UKPP Conference 2015: P2P -

UKPP Conference 2015: P2P - "An accident waiting to happen"

A panel discussion at last week's UKPP London Property Finance Conference questioned the impact of peer to peer lending on the property market….

A panel discussion at last week's UKPP London Property Finance Conference questioned the impact of peer to peer lending on the property market.

The event, which was held at the Building Centre in London, featured an industry overview by ASTL Chief Executive Benson Hersch as well as a presentation by Jackson Cohen Director Ray Cohen on the future of compliance and regulation.

However, the main event of the afternoon was the panel discussion on real estate finance after the general election. 

Chaired by UKPP CEO Mark Antscherl, the panel featured industry experts Richard Hemmings, Senior Manager at Close Brothers; Paul Turton, Business Development RBS NatWest Coverage at Real Estate Finance; Joshua Elash, Director of MT Finance; Andrew Kennedy, Associate Director of Finance at UK Deal Room and Chief Executive of Regentsmead, James Bloom.

Topics such as the funding market post-election, the London housing bubble, the impact of a base rate increase, the importance of overseas investment and the forecast for the upcoming year were explored.

But the dominant topic of discussion was the impact of a non-regulated P2P funding platform on the housing market and whether crowdfunding could work. 

Joshua Elash stated he had qualms with the platform as it was a non-regulated industry which was a cloud hanging over P2P lending.

“I think that there are some interesting and innovative lenders in that space and we have Funding Circle and LendInvest who are doing well,” said Joshua.

“I think there are a number of very reputable peer to peer platforms who are now operating in the UK but, speaking with people in the banking industry on the regulatory side of matters, there is a common concern that they are acting as unlicensed firms and are not obtaining the capital adequacy required.

“Their incentive is to just do deals, and there is no real emphasis on underwriting and there is a danger that lenders are just pushing deals out of the door.

“The danger is that if you fail to obtain funding with a high street bank, you fail to get anything from an alternative lender and therefore the only option is the peer to peer sector; there’s a danger that it becomes the garbage men of the lending industry.”

 However, Paul Turton disagreed as he felt the platform was a good idea and could create the opportunity for investors to invest in their community. 

“For instance if you live in a city or a town and you are funding a local development, you can almost assess that development with your own local knowledge,” said Paul.

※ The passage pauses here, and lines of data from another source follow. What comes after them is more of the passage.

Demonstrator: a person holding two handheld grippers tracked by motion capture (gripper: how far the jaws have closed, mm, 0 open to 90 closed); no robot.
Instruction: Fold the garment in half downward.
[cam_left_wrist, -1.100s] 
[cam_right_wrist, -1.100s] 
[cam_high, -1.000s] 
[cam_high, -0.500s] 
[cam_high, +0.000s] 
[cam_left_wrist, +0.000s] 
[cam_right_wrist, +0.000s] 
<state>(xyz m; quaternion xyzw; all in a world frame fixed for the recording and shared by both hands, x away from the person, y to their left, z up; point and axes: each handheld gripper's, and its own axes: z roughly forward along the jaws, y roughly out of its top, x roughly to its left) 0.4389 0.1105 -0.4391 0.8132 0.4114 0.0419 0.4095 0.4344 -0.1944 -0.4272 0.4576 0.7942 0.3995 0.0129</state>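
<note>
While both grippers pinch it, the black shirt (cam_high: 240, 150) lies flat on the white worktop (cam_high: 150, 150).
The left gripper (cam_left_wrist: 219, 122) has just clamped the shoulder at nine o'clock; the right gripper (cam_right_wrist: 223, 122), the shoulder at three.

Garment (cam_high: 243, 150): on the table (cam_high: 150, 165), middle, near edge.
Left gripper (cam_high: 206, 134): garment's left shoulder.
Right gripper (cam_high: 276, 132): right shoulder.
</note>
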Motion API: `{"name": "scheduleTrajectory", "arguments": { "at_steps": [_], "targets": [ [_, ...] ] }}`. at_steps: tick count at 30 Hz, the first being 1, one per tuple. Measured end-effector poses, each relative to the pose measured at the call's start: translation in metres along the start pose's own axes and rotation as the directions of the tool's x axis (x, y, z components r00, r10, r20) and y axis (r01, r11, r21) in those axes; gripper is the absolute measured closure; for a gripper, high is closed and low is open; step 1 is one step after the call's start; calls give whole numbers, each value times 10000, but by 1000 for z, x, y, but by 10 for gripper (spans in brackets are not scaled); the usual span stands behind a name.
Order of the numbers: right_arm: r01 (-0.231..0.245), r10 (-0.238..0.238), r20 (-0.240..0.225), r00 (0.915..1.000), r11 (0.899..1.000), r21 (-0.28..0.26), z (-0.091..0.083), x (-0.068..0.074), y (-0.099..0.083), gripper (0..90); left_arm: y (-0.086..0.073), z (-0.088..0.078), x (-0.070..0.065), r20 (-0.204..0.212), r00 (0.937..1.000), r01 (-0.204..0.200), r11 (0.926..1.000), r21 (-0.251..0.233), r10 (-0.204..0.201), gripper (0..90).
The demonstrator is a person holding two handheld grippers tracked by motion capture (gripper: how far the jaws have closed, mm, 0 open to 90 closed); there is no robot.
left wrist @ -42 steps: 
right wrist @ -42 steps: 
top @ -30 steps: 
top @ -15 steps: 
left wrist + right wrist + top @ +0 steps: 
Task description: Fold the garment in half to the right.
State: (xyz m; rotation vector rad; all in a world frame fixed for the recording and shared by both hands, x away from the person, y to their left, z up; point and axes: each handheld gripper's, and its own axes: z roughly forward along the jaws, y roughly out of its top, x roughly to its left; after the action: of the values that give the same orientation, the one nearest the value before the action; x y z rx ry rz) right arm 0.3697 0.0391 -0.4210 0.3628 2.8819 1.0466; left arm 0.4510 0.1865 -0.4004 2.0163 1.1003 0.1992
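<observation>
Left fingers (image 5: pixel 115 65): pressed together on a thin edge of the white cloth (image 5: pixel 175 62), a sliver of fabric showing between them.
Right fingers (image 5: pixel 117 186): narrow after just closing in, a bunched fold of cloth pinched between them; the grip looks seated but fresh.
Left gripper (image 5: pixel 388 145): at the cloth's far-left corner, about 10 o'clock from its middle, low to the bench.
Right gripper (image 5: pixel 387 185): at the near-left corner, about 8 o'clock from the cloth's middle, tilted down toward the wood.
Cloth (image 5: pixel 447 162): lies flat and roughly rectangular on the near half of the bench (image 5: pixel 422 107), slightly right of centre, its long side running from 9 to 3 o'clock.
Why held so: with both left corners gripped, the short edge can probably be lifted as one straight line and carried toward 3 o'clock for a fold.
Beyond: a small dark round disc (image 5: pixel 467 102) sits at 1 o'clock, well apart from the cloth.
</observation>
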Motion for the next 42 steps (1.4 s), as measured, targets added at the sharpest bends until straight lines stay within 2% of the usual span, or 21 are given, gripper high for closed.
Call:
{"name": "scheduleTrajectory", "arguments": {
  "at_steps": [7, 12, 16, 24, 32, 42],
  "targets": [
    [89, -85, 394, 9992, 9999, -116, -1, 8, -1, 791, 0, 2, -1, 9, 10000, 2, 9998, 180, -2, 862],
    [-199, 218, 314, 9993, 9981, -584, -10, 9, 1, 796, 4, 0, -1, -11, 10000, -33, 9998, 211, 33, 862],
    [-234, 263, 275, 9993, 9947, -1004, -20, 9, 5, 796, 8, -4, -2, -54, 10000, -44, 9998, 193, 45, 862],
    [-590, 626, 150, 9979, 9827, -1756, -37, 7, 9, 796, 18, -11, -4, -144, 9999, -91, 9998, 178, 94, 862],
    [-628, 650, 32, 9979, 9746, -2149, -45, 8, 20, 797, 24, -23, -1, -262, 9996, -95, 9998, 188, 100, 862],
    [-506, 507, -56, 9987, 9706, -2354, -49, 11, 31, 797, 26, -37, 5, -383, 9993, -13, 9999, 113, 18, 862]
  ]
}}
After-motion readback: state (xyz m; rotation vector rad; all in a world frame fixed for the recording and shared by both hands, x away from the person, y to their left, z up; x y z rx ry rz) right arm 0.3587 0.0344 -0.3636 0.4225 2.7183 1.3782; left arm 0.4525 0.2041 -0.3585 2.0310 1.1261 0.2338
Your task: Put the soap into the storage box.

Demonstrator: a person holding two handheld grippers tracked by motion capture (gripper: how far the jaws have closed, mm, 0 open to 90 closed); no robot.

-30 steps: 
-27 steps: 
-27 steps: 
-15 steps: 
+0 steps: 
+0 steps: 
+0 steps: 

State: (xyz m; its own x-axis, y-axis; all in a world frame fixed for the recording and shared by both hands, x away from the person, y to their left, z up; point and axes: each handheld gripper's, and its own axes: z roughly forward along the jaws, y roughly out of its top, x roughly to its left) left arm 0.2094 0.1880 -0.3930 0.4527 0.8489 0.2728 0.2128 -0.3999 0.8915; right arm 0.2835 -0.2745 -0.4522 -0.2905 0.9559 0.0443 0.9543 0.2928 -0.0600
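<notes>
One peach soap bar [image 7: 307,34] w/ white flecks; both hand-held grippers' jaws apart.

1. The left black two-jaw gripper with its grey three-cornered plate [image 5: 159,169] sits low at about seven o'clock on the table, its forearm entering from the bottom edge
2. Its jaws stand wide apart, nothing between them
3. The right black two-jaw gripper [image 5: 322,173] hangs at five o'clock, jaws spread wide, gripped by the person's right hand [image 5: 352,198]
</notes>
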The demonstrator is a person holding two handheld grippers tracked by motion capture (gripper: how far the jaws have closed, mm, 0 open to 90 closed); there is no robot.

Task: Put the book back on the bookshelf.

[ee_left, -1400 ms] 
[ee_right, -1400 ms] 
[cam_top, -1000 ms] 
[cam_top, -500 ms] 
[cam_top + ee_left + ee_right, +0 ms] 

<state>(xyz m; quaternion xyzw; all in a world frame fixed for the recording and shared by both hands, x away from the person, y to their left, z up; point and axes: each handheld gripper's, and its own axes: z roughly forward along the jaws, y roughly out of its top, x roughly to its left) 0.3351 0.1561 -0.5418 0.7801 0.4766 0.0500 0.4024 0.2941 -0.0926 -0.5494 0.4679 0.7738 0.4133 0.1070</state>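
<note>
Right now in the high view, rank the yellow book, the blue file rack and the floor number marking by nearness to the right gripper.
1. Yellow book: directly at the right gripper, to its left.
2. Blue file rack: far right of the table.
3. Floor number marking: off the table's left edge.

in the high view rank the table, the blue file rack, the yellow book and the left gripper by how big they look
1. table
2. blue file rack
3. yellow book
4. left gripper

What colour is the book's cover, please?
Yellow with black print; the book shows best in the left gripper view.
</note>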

James Bloom agreed that funding local projects in the community was a good idea but warned the platform was “an absolute accident waiting to happen”.

“First of all, it is only working as well as it is at the moment because you can’t get any yield anywhere else,” said James.

“If and when we see an organisation of real returns, those returns then won’t be as attractive but there is absolutely no way that the average investor understands what they are investing in especially with the underwriting concerns.

“When you move into property it’s a whole different ball game because you are learning every day so how can you possibly know that an investor understands the underwriting process?

“The principle is good and there are certain situations where it is fantastic but there are some very scrupulous people in the industry and what will happen is that when the Mr Smiths go crying to the regulator in their multiple numbers it will bring the industry back.”

Adding to the concerns Laurence Goodman, Managing Director of Bridgebank Capital, said after talking to the regulator about P2P he believed the panel was absolutely correct to voice concerns. 

“It is an accident waiting to happen, it is going to be the next major regulatory investigation, it’s got short shelf life and it will be closed down,” said Laurence. 

“The FCA’s primary objective is consumer protection and most of the people pumping money in are not classified as sophisticated, intelligent investors, and they don’t like it, and they want to close it, and apart from a small amount most P2P lenders have got massive knowledge gaps in underwriting capability.”

James added: “I was talking to a crowdfunder who was looking to move into property lending and he said, ‘5 to 10 per cent of our loans may go wrong if the market collapses’, and it’s comments like that which show some of these guys don’t have a clue what they are talking about.”

The event was the UKPP’s first half-day CPD-certified conference in the capital.